## What you need to do
In the data below, find each line containing the string "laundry" and return it.

## Task data
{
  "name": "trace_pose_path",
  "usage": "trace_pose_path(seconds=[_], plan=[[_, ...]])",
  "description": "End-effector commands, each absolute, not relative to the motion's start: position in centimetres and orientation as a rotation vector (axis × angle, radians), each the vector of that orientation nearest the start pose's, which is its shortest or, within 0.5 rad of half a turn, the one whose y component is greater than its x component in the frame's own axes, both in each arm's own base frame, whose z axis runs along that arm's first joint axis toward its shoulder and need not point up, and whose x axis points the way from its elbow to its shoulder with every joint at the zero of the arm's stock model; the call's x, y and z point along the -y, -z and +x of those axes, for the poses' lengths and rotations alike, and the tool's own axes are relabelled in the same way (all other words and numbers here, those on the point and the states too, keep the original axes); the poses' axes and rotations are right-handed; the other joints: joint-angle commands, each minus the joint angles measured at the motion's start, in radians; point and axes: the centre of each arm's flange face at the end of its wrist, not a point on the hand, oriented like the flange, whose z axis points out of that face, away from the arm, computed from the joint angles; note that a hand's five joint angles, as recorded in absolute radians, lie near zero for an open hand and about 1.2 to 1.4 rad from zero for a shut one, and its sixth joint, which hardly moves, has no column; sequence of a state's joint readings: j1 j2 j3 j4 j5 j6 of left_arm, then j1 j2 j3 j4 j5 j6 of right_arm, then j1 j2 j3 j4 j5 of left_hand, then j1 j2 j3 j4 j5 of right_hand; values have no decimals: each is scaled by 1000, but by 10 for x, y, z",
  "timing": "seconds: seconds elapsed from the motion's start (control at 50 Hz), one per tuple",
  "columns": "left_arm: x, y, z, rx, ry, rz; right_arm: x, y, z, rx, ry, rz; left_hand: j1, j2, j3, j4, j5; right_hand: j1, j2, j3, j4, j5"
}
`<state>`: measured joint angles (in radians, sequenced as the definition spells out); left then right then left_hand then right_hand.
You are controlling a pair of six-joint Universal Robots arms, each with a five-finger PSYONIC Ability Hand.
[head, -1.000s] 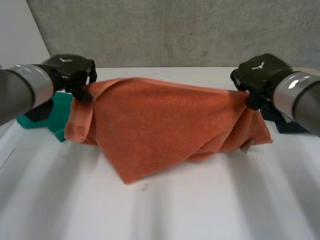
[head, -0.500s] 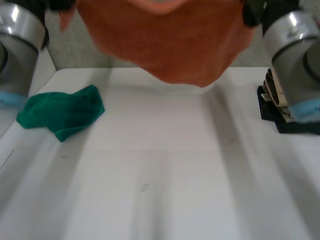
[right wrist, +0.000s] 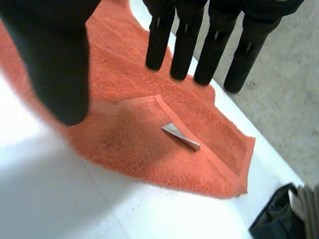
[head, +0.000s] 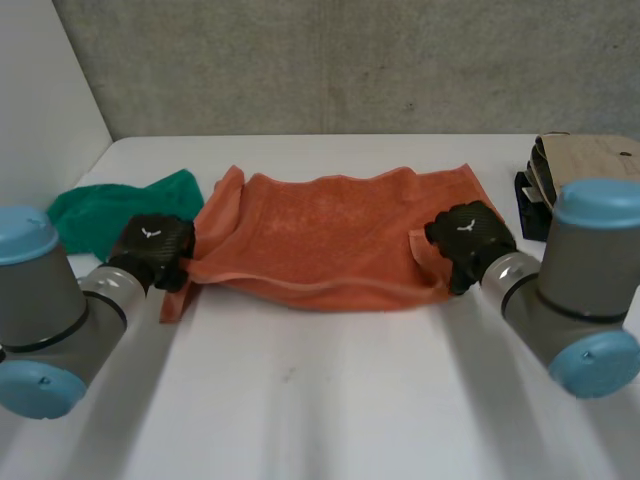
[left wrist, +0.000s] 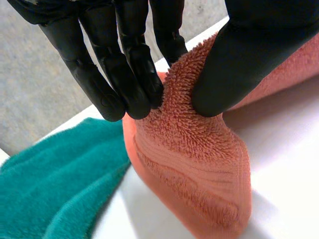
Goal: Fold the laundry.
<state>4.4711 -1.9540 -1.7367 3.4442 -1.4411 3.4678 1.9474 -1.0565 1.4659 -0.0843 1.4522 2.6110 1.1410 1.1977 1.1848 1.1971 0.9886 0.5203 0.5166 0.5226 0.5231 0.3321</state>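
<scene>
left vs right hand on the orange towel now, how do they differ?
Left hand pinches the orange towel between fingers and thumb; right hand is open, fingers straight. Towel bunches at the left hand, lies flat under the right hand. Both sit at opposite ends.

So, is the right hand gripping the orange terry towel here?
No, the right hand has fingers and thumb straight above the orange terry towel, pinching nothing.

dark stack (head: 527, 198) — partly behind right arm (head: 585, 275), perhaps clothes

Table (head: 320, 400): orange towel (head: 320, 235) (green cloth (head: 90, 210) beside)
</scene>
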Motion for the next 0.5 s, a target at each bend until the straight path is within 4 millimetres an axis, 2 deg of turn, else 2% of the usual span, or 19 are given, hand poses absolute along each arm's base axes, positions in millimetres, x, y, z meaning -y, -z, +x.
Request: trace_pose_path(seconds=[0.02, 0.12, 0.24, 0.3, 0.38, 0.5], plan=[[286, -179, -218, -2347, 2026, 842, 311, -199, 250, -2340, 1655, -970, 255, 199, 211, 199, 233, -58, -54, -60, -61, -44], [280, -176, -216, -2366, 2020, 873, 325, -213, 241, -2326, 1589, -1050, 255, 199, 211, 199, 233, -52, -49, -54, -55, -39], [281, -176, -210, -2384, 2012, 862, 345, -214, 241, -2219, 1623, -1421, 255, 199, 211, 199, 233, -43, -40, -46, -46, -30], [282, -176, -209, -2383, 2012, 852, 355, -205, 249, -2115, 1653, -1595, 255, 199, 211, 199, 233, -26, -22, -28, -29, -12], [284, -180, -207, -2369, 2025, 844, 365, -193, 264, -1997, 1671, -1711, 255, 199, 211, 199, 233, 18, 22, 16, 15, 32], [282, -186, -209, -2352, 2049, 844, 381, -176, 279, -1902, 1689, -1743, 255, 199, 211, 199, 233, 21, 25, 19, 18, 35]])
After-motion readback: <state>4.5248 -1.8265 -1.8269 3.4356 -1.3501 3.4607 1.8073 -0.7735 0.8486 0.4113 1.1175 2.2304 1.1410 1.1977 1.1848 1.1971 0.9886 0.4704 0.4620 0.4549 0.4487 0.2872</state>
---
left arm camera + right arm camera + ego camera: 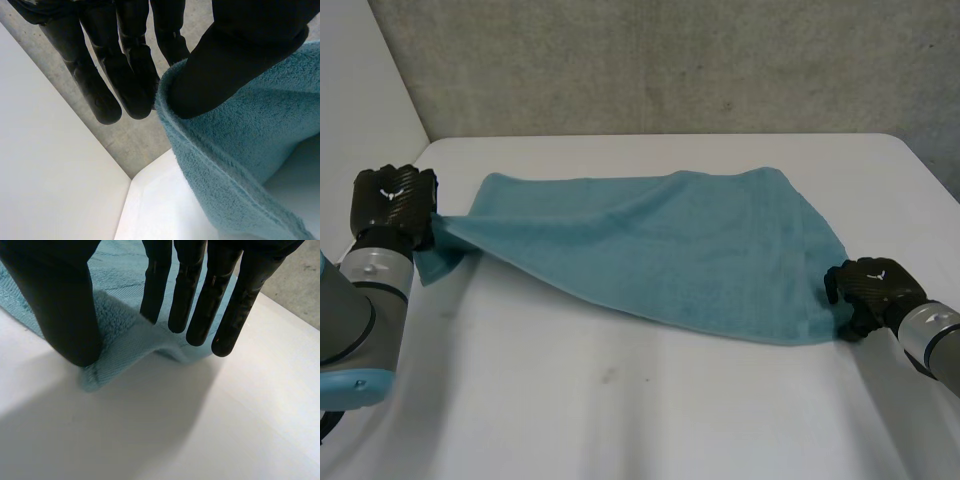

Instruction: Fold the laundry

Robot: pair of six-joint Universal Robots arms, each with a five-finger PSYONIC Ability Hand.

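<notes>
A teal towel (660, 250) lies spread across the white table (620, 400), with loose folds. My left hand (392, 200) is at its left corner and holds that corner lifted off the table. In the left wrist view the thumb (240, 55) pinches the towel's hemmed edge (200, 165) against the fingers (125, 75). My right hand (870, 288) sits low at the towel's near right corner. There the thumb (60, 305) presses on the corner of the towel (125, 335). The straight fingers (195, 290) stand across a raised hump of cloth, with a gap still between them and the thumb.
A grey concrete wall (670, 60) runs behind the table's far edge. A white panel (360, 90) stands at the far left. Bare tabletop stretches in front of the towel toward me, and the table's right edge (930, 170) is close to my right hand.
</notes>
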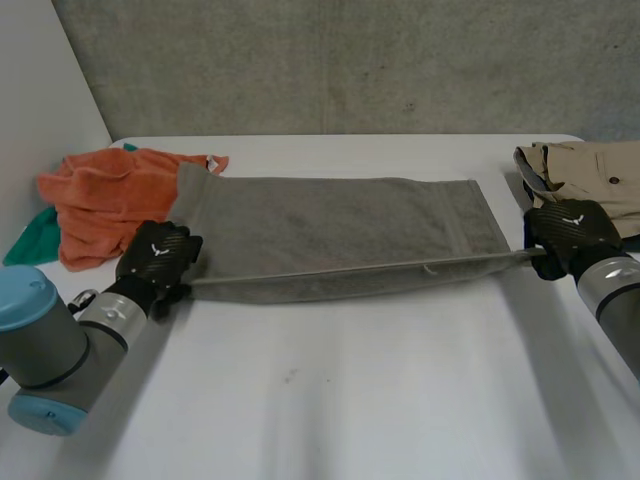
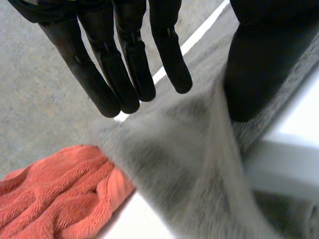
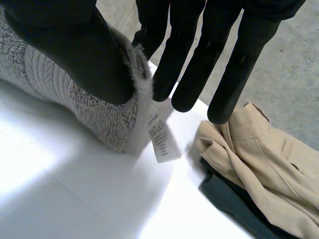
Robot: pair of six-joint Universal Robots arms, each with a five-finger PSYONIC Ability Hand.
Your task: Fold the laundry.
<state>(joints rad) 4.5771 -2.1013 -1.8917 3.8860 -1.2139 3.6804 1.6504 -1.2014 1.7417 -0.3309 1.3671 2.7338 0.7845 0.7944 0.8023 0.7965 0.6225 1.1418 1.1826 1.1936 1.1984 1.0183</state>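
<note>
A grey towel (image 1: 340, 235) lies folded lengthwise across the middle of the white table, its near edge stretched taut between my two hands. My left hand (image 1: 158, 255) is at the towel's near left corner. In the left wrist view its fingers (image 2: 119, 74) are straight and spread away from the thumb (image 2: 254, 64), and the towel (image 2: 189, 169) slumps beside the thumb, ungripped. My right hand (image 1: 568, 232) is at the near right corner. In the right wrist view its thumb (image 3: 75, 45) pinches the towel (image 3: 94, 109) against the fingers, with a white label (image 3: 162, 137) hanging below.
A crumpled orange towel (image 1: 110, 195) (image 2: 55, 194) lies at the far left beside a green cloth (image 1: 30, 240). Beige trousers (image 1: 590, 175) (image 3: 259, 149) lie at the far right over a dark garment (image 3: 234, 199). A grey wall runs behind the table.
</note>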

## Response box
Goal: Fold the laundry.
Instruction: Fold the laundry
Your task: Fold the laundry.

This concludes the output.